**What you have to do**
Go through the data and copy each line that holds "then".

**The data**

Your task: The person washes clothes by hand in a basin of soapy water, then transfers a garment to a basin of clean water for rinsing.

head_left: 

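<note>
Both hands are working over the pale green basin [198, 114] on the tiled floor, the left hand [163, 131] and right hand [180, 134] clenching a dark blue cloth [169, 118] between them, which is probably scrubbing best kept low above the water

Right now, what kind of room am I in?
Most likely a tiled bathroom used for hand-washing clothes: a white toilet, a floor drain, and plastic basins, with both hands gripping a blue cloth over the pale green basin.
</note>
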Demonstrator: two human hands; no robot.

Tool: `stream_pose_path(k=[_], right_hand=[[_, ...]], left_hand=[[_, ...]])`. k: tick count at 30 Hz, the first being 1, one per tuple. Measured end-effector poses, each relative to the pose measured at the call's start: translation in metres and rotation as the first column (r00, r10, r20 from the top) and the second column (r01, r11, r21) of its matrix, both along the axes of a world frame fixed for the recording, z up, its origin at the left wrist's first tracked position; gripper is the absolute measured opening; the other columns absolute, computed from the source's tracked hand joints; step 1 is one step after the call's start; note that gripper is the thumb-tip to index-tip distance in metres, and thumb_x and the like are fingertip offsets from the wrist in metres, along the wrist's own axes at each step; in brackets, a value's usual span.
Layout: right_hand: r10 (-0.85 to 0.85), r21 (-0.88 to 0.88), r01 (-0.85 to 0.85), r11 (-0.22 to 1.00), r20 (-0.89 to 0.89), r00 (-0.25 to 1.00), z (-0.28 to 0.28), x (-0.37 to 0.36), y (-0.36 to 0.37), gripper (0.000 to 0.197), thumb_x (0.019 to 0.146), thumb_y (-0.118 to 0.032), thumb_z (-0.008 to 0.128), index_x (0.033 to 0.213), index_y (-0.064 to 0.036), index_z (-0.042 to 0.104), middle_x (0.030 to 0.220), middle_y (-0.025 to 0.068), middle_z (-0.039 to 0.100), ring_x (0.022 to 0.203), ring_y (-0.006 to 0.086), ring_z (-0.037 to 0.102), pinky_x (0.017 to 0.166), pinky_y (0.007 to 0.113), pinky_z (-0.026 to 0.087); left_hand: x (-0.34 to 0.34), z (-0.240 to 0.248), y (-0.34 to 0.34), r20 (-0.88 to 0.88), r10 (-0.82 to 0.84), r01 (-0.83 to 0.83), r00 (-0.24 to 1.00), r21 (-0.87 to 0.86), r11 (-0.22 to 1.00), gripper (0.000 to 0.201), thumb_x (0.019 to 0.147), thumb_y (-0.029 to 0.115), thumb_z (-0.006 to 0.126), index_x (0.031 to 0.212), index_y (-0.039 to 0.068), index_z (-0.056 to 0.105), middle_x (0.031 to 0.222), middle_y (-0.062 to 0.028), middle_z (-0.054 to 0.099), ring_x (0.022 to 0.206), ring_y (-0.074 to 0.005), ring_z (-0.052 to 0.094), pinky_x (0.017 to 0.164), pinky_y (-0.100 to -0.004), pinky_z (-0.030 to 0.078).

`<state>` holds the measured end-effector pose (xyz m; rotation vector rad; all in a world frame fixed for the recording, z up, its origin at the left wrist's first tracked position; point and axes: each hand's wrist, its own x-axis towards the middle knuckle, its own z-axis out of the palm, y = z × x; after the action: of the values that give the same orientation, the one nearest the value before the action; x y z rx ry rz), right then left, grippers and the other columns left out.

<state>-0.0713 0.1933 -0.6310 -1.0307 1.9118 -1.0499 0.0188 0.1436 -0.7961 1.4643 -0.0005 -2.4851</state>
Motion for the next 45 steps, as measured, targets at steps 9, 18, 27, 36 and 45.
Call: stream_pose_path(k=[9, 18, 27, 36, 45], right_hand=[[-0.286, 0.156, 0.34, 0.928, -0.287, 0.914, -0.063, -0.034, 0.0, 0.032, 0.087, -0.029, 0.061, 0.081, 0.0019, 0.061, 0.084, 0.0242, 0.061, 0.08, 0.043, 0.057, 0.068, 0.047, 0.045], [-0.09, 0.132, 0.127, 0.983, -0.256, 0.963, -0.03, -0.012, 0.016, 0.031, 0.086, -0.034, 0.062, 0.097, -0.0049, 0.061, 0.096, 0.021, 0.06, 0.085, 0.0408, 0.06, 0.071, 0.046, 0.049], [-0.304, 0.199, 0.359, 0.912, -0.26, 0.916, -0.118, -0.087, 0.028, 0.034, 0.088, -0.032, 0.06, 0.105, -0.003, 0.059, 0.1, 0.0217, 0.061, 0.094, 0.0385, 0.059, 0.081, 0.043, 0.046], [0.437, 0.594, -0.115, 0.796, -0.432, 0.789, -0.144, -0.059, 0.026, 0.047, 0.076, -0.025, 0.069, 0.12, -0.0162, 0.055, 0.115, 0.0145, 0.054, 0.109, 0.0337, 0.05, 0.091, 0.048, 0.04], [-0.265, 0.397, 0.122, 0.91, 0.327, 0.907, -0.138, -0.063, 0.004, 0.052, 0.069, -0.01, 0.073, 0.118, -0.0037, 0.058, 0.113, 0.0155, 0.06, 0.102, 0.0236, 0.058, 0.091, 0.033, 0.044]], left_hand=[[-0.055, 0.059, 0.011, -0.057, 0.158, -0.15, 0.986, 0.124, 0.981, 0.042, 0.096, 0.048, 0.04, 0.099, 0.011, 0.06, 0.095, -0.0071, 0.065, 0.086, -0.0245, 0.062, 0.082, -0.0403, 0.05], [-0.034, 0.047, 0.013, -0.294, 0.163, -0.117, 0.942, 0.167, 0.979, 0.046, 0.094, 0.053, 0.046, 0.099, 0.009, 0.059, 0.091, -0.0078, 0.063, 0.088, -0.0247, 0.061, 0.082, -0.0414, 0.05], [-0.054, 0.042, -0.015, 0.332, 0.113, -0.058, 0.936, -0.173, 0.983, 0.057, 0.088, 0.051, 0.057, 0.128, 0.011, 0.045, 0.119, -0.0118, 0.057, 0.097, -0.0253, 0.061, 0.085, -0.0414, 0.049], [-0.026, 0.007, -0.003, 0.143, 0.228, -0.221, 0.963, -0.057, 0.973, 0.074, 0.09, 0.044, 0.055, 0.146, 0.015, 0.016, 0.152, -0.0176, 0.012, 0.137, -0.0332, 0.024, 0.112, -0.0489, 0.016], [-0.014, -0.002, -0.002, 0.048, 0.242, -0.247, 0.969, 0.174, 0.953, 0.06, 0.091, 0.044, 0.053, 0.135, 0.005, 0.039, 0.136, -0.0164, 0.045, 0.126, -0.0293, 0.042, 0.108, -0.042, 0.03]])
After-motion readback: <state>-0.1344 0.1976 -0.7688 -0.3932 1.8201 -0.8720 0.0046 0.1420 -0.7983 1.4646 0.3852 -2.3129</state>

**Finished exercise**
Your task: The person washes clothes by hand in a basin of soapy water, then transfers a garment to a basin of clean water for rinsing.
`<state>` holds the measured end-effector pose (xyz m; rotation vector rad; all in a world frame fixed for the recording, z up, its origin at the left wrist's first tracked position; point and axes: each hand's wrist, its own x-axis towards the middle knuckle, its own z-axis out of the palm, y = z × x; after the action: of the values that give the same orientation, the one nearest the value before the action; x y z rx ry rz), right then left, grippers and the other columns left out.

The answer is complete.